Anne widerstand dem Drang nur schwerlich, mit den Augen zu rollen. Sie hielt nichts von seinem Hokuspokus, aber sie war bereit sich anzuhören, was er zu sagen hatte. Mit einer Handgeste forderte sie ihn dazu auf fortzufahren.
„Die Kette kommt immer wieder zu dir zurück. Du verlierst sie, sie wird dir gestohlen oder was auch immer. Aber am Ende landet sie immer wieder bei dir. Jack meinte, du hättest Worte von dir gegeben, die ihn nachdenklich gestimmt haben."
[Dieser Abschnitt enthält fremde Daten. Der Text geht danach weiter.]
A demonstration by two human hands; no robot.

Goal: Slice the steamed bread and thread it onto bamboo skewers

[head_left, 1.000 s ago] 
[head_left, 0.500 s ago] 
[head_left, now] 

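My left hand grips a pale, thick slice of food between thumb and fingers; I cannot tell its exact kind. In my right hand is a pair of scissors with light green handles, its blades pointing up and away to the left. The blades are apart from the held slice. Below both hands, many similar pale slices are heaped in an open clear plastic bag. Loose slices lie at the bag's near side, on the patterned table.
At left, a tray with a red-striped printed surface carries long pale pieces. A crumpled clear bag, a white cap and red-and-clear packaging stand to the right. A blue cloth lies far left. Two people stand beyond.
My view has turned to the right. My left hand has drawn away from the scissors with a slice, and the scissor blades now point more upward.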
Sie wusste sofort, wovon die Rede war. „Was zusammengehört, findet immer wieder den Weg zueinander", murmelte sie vor sich hin.
Jonah nickte. „Verstehst du jetzt, warum ich dir die Führung überlasse?"
„Die Kette ruft mich zu sich ..." Anne rieb sich über die Stirn. So absurd das Ganze auch klang, es schürte die Hoffnung in ihrem Inneren an, bis sie lichterloh brannte. Sie hielt nichts von Jonahs Vorsehungen, aber an diese wollte sie glauben. Mit aller Kraft wollte sie sich daran klammern.
„Egal, ob er am Leben ist, oder nicht. Du wirst uns zu ihm führen, weil der Schmuck es so will."